TOP

After-Sex Emotions: Why Men and Women Cry

By admin/ August 16, 2019 / 990

Sex and a Few Things You Should Know About It

While sex has been proven to have a lot of body benefits like reduction in pain, strengthening of the immune system, and makes it easier for you to sleep, it can also lead to an unexpected turn of events. After sex, you might find yourself feeling like sad and emotional possibly to the point of crying. This sad and emotional state is known as Post-Coital Dysphoria (PCD).

“…an experience of negative feelings after an otherwise satisfactory sexual experience.”

Post-coital dysphoria is the experience of negative feelings after an otherwise satisfactory sexual experience. The gust of emotion can occur for as little as a few minutes or more than two hours long…and contrary to popular opinions, it is not limited to the female gender. Yes, you heard me right. Men also experience post-coital dysphoria.

Women have traditionally been labeled the emotionally-dependent and insecure ones in relationships but studies have proven that assertion to be wrong because it revealed that women are not the only ones that experience PCD after sex and that men are prone to experiencing post-sex depression as women are.  

It should, however, be noted that it is not uncommon for people to be emotional or feel a wave of sadness immediately after sex despite the immense pleasure that usually accompanies an explosive orgasm.

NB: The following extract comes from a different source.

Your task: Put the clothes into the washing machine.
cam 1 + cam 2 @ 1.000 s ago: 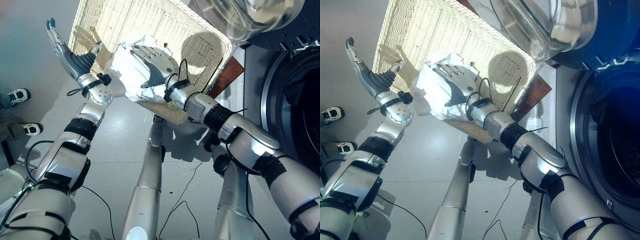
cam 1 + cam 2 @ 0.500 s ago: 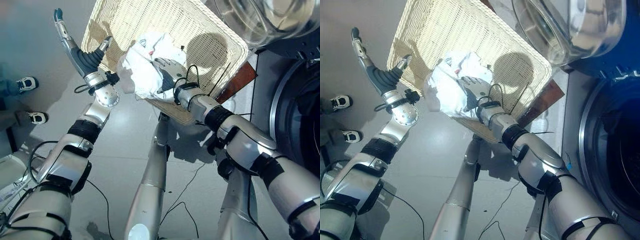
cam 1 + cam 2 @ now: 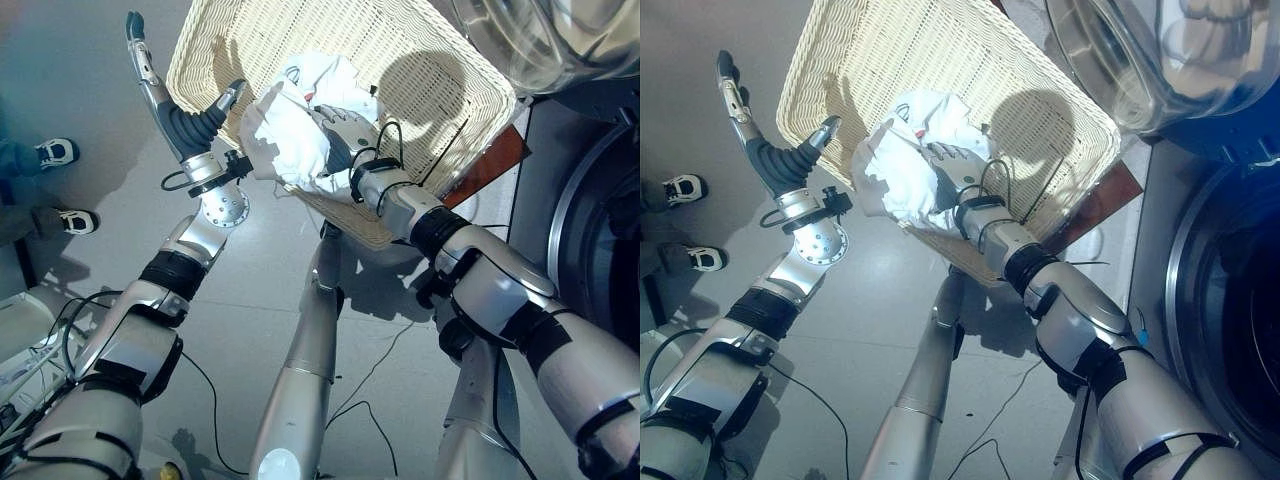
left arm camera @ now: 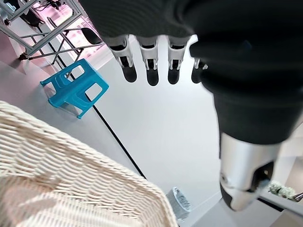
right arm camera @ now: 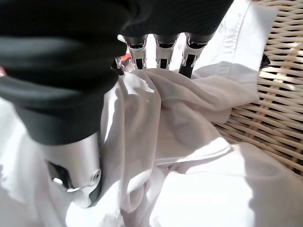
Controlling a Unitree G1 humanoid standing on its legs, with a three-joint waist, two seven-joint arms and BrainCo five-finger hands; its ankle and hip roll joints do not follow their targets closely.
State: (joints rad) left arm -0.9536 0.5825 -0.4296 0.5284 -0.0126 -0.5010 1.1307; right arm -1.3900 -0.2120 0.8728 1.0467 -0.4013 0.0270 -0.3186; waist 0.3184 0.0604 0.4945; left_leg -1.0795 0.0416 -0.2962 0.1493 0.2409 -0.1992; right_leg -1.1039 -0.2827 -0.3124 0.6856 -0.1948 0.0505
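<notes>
Grey floor, far left: a person's white-and-dark shoes stand at the edge, well apart from your work.

Left hand: raised just beside the basket's near-left rim, fingers straight and released, thumb apart, holding nothing. Its wrist view looks past those fingers to a blue plastic stool across the room.

Cream woven wicker laundry basket: wide and shallow, sitting on the floor beside the machine.

White crumpled cotton garment: bunched at the basket's near rim, partly inside. This is the load you can see; whether more lies under it cannot be told.

Right hand: buried in the white cloth, fingers curled into the folds and grasping it, as the right wrist view confirms.

Clear round washing-machine door: swung open above the basket's far-right corner.

Dark drum opening, far right: nothing visible inside.

Status, as a judgement: you have the grasp only. Lifting clear of the basket, carrying rightward to the drum and letting go all remain.
</notes>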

A lot of people assume there is always normalcy in the bedroom but the possibility of an array of responses in the period immediately after consensual sexual activities has largely been overlooked. Robert Schweitzer, a professor at QUT calls this period of time, the resolution phase.

While researchers are yet to prove what exactly causes PCD, past researches have shown that half of the women have at some point in their life displayed signs of PCD. Research further claims that some women are repeat offenders. Modern studies, however, have provided evidence that shows that men also experience PCD.

Sex-related Mistakes People Make

April Masini, a relationship expert opined that people experience post-coital dysphoria because they feel their relationship may only be sexual in nature and they wanted more. They try to leverage sex into love and they end up misreading the post-coital gestures of their partners. They end up longing for the ‘I love you,’ and the ‘I want to see you tonight,’ which leaves them shattered when it not uttered by their partners. 

“…a lack of orgasm”

Sex psychologist, Nicole Prause, believes, however, that low testosterone levels coupled with a lack of orgasm are responsible for PCD. In most cases, communication after sex is non-existent and this could lead to a sense of loss of self-worth in vulnerable individuals.

However, Masini advises that people shouldn’t make too much out of their partner’s actions because everyone reacts differently to sex. A partner might be occupied with the thoughts of marriage immediately after a mind-blowing sexual experience while this action is misread by a partner as a lack of affection of feelings for the relationship. In summary, she advises against making assumptions.

How to Handle Post-Coital Dysphoria

  • Develop a healthy after-sex ritual: The dominant partner, in this case, offers gentleness, affection, and support.
  • Track your experiences: Try as much as possible to find and avoid PCD-related patterns in your sexual relationships.
  • Communicate with your partner: If you know PCD is a common occurrence for you or your partner, communicating with and keeping your partner in the loop about what is going on in your life will help ease unnecessary tensions.
  • Don’t be afraid to ask for help: If you are too ashamed to talk to your partner about whatever might be going on, seeking out a trusted friend or therapist might help you through this phase.
  • Be gentle with yourself: Allow yourself to feel whatever you need to feel after sex. Hopefully, your partner with time gets used to it. You can even try writing them down to help you put things in perspective.